■ **WHAT NEEDS TO BE DONE**:
Look below for the line holding "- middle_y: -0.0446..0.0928" and the line holding "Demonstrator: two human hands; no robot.". Transcribe exactly those lines and all lines between them, nothing more.

■ **RECORDED DATA**:

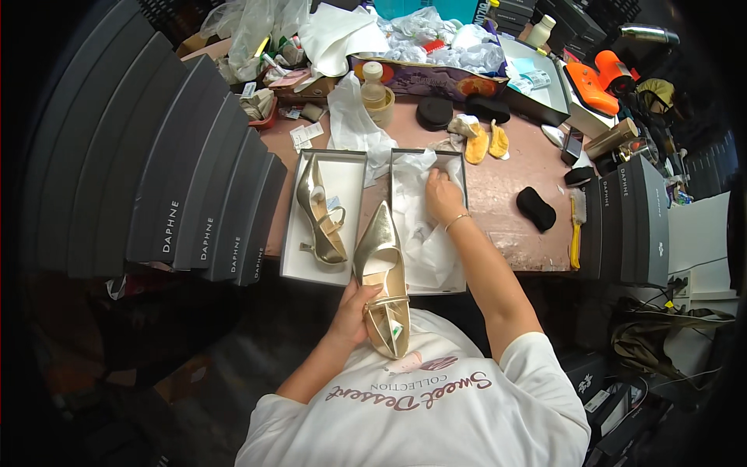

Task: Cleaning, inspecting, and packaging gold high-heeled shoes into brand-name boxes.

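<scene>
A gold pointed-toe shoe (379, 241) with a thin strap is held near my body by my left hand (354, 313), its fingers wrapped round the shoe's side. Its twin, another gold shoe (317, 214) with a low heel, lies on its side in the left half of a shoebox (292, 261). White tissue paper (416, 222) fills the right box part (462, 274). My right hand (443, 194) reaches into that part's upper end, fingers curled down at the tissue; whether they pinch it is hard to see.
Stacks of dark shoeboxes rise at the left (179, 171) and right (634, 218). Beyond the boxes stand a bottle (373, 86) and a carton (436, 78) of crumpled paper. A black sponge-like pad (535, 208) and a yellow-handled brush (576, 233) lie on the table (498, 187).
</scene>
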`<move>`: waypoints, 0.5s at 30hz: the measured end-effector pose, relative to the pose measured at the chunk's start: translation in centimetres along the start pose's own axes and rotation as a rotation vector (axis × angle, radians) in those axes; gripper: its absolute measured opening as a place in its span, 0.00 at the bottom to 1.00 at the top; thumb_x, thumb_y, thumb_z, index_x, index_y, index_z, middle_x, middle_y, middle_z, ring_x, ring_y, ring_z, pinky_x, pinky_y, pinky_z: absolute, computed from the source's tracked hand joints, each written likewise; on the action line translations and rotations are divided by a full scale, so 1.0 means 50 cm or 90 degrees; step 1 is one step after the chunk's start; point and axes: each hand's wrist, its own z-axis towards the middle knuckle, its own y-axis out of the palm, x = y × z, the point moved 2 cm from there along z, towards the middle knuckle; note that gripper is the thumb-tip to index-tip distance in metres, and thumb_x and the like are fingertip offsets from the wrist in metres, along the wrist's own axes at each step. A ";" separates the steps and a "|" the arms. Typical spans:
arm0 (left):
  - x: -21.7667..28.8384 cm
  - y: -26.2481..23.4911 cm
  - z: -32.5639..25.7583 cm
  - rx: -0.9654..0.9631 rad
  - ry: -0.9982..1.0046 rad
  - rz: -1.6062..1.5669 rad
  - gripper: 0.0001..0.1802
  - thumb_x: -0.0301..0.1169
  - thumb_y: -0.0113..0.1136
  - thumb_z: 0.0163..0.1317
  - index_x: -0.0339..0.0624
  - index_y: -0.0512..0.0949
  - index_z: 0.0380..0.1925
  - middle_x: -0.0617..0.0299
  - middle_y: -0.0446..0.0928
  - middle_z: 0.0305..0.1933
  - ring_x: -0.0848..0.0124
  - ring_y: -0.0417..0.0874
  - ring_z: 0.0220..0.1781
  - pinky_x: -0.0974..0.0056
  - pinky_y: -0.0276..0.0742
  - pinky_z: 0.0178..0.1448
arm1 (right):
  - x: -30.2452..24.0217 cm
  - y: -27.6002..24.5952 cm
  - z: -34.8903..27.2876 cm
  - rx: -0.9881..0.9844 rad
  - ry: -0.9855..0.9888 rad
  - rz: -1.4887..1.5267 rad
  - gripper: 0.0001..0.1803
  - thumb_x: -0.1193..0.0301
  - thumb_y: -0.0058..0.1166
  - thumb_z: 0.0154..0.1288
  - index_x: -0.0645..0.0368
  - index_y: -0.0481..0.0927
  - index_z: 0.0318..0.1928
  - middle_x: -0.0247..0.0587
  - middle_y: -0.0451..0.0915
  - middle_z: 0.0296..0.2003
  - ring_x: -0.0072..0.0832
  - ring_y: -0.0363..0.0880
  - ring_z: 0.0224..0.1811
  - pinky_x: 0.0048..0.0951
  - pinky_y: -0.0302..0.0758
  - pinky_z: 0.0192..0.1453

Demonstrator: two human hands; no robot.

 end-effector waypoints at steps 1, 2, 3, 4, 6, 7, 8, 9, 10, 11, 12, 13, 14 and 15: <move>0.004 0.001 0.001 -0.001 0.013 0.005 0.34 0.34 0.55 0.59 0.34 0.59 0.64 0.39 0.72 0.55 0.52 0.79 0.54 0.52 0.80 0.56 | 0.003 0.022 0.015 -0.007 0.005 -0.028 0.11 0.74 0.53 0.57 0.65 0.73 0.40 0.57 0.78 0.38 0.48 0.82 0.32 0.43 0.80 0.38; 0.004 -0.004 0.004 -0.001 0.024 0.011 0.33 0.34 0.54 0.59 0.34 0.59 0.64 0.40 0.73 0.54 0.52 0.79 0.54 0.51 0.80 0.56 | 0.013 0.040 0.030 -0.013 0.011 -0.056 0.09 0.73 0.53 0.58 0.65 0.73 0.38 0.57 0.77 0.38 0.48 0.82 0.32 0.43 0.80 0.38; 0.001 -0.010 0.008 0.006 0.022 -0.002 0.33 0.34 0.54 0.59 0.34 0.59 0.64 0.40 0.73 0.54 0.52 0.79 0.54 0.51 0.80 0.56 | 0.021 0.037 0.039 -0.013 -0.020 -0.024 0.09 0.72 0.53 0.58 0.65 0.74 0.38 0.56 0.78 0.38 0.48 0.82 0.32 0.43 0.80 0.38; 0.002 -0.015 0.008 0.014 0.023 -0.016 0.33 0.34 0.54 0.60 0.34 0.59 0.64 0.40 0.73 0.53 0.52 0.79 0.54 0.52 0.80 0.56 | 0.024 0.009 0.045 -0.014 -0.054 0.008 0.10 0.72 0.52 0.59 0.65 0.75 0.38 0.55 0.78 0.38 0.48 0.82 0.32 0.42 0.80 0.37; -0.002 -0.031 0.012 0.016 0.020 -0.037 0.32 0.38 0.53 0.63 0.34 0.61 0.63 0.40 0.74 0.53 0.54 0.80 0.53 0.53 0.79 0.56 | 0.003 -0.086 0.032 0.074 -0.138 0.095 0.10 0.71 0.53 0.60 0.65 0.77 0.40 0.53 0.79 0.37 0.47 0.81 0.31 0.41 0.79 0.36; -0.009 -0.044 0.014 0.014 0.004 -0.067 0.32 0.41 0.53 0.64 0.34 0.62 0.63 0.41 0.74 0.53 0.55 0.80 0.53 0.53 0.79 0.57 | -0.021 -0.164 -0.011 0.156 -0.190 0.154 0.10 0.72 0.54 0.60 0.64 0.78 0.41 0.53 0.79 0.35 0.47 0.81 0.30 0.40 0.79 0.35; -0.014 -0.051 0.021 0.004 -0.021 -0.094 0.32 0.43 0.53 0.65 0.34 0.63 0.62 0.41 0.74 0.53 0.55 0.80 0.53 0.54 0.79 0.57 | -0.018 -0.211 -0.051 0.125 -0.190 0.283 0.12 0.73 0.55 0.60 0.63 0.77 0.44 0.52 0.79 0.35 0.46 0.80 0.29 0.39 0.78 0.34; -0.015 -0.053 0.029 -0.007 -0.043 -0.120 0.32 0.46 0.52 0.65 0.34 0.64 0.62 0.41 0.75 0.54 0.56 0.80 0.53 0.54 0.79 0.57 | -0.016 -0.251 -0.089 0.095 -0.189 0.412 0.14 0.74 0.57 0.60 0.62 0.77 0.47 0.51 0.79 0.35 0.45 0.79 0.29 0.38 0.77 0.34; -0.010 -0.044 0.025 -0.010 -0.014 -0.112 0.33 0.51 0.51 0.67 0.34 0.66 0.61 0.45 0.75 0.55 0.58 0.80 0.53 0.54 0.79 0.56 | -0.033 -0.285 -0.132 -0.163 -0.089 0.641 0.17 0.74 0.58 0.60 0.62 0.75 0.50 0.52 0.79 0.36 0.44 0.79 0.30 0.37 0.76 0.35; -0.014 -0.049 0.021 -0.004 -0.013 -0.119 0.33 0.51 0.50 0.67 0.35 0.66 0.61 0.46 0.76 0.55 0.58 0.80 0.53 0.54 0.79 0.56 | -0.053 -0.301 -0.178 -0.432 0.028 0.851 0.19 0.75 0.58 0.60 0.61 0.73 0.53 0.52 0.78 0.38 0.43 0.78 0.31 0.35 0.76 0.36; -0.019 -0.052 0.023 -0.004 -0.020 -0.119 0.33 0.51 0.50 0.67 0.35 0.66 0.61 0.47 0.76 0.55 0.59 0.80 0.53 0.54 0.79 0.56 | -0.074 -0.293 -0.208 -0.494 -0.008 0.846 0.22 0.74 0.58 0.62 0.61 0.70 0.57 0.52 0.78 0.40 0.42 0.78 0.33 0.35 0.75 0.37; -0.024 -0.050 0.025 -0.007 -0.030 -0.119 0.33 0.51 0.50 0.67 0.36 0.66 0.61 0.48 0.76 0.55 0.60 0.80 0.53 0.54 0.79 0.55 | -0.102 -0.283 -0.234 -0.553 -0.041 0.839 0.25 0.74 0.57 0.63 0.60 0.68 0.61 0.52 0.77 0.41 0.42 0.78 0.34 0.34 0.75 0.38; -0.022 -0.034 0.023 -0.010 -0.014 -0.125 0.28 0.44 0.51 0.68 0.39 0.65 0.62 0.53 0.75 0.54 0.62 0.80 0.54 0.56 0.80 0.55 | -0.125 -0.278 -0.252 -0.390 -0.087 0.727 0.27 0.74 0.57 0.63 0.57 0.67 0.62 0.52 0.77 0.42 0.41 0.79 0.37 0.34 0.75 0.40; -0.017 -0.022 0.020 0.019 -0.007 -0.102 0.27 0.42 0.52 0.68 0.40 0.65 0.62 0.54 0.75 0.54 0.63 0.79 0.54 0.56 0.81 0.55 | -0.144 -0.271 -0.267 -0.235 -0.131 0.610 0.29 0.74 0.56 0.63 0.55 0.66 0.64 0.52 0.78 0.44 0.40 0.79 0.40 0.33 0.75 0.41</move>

■ **RESPONSE**:
  - middle_y: -0.0446..0.0928
  - middle_z: 0.0305..0.1933
  - ring_x: -0.0848..0.0124
  - ring_y: -0.0417..0.0874
  - ring_z: 0.0220..0.1781
  - pinky_x: -0.0974..0.0056
  - pinky_y: -0.0276..0.0742
  - pinky_z: 0.0178..0.1448
arm1 (right):
  - x: -30.2452..24.0217 cm
  - y: -27.6002..24.5952 cm
  - z: -34.8903..27.2876 cm
  - rx: -0.9881..0.9844 rad
  - ry: -0.9855..0.9888 rad
  - rz: -1.4887..1.5267 rad
  - gripper: 0.0001..0.1803
  - thumb_x: -0.1193..0.0301
  - thumb_y: -0.0058..0.1166
  - thumb_z: 0.0154..0.1288
  - index_x: -0.0645..0.0368
  - index_y: -0.0481..0.0927
  - index_z: 0.0318..0.1928
  - middle_x: -0.0247..0.0587
  - middle_y: -0.0451..0.0915
  - middle_z: 0.0296..0.2003
  - ring_x: -0.0072..0.0832
  - ring_y: -0.0363..0.0880
  - ring_z: 0.0224..0.1811
  - pinky_x: 0.0048..0.0951
  - pinky_y: -0.0302..0.0758
  - pinky_z: 0.0192..0.1453

Demonstrator: two human hands; no robot.

There is nothing more to this answer.